16. Swing-tilt fitting for mounting a wing member in a frame comprising:

a. an operating grip for effecting displacement of a locking rod linkage mounted on said wing, between

a closure position for securing said wing in a closed position in said frame;

a tilt position for enabling said wing to be tilted about a first axis with respect to said frame; and

a swing position for enabling said wing to be swung about a second axis with respect to said frame, said second axis being substantially perpendicular to said first axis;

said locking rod linkage selectively displaceable from said tilt position when said wing is tilted with respect to said frame, via operating of said operating grip;

b. tilt arrest means for securing said wing in multiple tilt positions with respect to said frame; and

c. said selective displacement of said locking rod linkage from said tilt position effective to operate said tilt arrest.

17. Swing-tilt fitting according to claim 16 wherein said tilt arrest means comprises:

a toothed segment secured to one of said locking rod linkage;

a counterdog mounted on one side of said frame; and

said toothed segment operatively associatable with said counterdog when said wing is tilted via said selected displacement of said locking rod linkage from tilt position whereby said wing is securable at any of a number of discreet intermediate tilt positions corresponding to the teeth of said toothed segment.

18. Swing-tilt fitting according to claim 17 wherein said swing position of said locking rod linkage is between said closure position and said tilt position.
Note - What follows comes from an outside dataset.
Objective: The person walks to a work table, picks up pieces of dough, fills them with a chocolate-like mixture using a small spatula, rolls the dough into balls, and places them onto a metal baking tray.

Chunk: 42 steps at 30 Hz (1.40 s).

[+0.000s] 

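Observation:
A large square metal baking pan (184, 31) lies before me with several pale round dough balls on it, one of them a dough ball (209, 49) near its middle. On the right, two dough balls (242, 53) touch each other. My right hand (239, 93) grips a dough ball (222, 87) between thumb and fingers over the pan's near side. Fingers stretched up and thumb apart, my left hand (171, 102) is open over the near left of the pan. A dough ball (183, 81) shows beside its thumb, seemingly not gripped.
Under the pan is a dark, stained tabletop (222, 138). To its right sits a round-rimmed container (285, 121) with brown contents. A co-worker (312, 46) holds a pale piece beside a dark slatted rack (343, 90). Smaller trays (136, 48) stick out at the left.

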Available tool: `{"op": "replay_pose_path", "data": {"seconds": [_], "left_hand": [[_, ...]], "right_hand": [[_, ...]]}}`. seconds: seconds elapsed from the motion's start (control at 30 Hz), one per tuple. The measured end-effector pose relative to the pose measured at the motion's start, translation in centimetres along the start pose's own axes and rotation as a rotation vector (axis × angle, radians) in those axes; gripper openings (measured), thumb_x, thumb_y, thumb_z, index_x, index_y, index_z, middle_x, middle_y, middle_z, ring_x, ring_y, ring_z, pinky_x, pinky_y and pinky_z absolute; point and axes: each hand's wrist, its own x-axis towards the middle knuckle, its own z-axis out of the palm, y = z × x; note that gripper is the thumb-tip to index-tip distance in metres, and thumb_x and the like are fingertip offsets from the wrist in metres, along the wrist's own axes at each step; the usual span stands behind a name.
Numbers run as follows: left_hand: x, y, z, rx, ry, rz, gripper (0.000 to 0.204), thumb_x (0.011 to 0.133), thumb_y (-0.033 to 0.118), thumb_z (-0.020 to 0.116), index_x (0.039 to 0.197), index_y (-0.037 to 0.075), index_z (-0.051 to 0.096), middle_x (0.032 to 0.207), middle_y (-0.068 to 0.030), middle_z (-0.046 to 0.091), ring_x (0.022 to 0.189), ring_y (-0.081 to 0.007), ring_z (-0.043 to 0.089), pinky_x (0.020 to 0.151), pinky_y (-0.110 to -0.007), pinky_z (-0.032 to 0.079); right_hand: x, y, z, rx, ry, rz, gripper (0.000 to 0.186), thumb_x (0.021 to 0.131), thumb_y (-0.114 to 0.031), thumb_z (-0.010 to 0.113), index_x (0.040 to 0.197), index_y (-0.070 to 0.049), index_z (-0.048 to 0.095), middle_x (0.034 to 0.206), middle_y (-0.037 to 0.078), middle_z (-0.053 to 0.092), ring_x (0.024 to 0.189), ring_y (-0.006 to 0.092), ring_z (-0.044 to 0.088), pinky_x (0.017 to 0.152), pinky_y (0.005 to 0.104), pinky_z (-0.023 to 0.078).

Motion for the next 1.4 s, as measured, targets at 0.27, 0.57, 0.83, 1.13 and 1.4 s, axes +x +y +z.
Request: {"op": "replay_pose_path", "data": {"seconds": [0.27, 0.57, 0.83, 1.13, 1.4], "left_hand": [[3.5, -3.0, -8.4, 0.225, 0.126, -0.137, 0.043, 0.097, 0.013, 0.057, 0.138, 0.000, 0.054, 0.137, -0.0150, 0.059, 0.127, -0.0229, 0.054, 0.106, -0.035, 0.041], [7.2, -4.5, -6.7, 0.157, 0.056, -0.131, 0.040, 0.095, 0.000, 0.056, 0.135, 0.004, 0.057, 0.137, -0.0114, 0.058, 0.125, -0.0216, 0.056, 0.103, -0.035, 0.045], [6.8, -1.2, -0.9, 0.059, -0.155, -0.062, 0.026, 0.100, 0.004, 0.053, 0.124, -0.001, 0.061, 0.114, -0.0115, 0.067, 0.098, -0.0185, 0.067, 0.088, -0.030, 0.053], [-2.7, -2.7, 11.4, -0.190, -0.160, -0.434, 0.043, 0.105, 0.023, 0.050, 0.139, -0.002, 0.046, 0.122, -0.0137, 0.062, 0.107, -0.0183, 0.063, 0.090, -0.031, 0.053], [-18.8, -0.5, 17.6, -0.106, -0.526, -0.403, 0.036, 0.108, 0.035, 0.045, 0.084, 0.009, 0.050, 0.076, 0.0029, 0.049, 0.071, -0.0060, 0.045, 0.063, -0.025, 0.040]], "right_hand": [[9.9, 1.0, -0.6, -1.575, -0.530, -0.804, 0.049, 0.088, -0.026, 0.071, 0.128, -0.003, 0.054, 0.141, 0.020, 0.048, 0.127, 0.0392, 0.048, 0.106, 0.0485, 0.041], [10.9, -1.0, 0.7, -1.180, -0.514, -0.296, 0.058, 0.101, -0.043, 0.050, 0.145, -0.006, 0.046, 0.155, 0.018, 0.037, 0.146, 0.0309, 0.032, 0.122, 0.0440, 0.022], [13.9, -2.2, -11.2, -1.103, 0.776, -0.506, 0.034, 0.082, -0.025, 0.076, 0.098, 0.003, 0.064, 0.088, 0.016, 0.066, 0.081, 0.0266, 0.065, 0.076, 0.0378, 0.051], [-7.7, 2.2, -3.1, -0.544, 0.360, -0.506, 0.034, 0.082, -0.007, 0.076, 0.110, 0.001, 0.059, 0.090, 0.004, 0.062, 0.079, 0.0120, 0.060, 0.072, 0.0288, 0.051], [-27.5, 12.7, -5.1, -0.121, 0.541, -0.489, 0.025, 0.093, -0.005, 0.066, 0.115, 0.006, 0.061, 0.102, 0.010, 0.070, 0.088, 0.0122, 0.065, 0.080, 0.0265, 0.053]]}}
19. Swing-tilt fitting according to claim 18 wherein said first axis is substantially horizontal and said second axis is substantially vertical.
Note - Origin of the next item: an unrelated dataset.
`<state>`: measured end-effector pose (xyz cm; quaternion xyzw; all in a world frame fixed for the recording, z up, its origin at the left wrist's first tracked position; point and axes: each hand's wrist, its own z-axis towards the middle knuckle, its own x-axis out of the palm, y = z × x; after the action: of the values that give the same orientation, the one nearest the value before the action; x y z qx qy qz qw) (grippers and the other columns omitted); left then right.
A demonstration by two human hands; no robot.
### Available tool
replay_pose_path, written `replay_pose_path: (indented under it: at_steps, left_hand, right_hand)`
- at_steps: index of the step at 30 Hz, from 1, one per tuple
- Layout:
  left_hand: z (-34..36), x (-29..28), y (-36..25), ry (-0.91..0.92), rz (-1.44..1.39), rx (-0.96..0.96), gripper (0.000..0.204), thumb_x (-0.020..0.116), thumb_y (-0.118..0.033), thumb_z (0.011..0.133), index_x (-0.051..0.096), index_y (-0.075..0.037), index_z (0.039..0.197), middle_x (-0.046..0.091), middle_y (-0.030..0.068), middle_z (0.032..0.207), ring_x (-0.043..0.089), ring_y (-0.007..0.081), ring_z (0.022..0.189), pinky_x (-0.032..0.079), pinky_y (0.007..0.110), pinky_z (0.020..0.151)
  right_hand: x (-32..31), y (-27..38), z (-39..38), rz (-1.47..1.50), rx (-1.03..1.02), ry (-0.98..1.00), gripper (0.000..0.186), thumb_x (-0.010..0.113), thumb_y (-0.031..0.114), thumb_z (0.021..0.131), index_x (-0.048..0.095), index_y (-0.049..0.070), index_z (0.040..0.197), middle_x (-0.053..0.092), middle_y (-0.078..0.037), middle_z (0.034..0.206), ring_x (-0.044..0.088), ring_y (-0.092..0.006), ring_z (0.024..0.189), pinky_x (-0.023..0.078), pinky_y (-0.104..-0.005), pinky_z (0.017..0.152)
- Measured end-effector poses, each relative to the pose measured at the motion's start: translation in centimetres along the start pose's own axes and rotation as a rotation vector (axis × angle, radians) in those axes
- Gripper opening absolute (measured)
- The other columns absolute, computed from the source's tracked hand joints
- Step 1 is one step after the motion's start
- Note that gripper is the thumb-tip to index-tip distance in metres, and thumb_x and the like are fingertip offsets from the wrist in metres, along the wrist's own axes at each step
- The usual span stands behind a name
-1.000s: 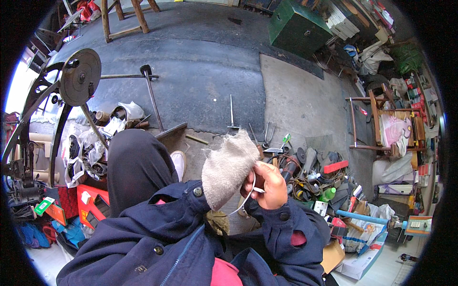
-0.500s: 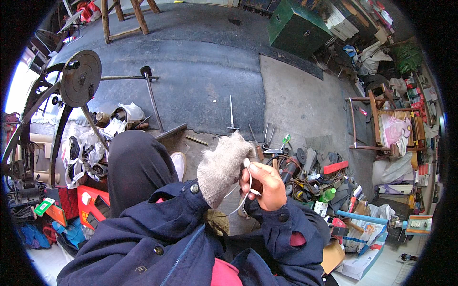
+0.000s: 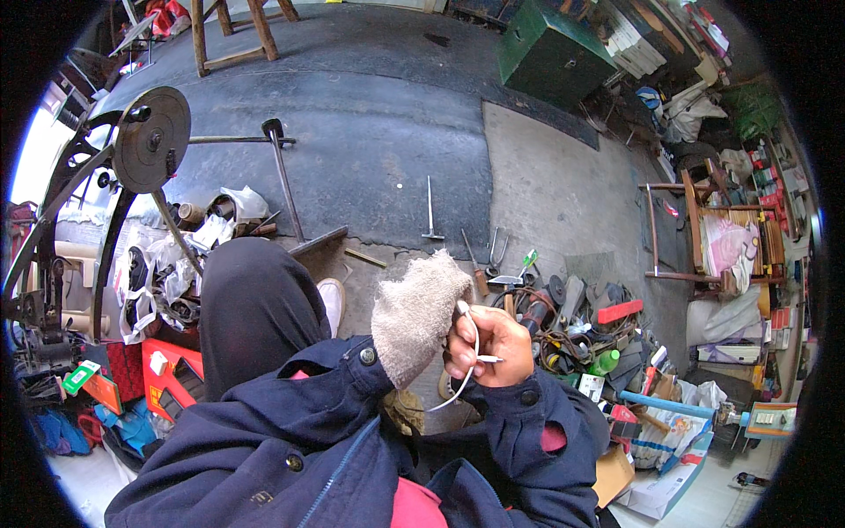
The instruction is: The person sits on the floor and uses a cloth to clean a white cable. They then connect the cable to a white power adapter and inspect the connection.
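Note:
A fuzzy beige cloth covers my left hand, hiding its fingers; whether it is a mitt or held fabric I cannot tell. My right hand is closed against the cloth's right side, pinching a thin white cable. A small white connector sits at the fingertips, and a second white plug sticks out across my fingers. The cable's lower length runs down to the left below my hands.
A black cast-iron wheeled machine stands left, beside plastic bags. Metal stands, tools and a jumbled pile surround my knees. A green chest, wooden stool, folding chair and blue-handled rig are farther out.
The cloth has shifted and sits a little lower than a second ago. My right hand has moved slightly down, and the white connector shows at its fingertips, the cable looped differently.

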<state>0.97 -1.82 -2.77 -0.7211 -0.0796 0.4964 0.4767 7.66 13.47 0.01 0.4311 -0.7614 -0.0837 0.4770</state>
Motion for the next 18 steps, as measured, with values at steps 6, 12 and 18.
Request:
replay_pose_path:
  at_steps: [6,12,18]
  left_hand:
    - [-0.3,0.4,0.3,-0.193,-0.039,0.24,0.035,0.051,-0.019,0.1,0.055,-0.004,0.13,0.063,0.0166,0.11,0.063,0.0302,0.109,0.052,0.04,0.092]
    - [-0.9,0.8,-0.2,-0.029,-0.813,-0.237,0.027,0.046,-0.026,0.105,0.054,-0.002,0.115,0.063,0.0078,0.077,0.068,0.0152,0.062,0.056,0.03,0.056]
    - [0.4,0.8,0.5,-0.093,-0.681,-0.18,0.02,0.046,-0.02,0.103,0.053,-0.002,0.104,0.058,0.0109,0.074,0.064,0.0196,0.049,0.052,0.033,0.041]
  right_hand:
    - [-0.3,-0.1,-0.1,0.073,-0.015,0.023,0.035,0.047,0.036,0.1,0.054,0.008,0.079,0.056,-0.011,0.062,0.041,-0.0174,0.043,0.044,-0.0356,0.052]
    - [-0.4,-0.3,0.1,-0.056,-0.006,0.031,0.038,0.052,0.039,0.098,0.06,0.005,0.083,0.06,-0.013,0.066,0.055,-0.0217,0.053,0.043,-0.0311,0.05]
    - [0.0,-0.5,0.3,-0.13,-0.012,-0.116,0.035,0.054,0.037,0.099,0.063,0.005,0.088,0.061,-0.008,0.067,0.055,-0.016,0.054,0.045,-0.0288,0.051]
20. Swing-tilt fitting according to claim 16 further comprising:

tilt shears for limiting the tilt of said wing with respect to said frame thereby defining maximum tilt position; and

said tilt arrest means being operatively associated with said tilt shears such that said wing is securable in any intermediate tilt position between said maximum tilt position and closure.
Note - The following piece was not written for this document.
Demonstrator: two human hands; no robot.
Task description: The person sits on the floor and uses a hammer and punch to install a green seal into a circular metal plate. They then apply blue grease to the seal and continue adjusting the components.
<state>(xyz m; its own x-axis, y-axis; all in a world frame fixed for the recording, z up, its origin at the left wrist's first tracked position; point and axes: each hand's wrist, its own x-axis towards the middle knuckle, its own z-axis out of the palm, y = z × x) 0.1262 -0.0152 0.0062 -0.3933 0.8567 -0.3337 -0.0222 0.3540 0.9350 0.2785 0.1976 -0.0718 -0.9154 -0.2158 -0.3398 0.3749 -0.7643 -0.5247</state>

21. Swing-tilt fitting according to claim 20 wherein said tilt arrest means comprises:

a hollow rod mounted on said wing such that displacement of said tilt shears, when said wing is tilted, effects lateral displacement of said hollow rod;

a rotatable brake member disposed within said hollow rod for arresting displacement of said hollow rod; and

control plate means operatively associated with said locking rod linkage for effecting operation of said brake member when said wing is tilted via said selected displacement of said locking rod linkage from said tilt position thereby arresting displacement of said hollow rod and accordingly arresting displacement of said wing in a selected tilt position.

22. Swing-tilt fitting according to claim 20 where said swing position of said locking rod linkage is between said first closure position and said second tilt position.

23. Swing-tilt fitting according to claim 22 wherein said first axis is substantially horizontal and said second axis is substantially vertical.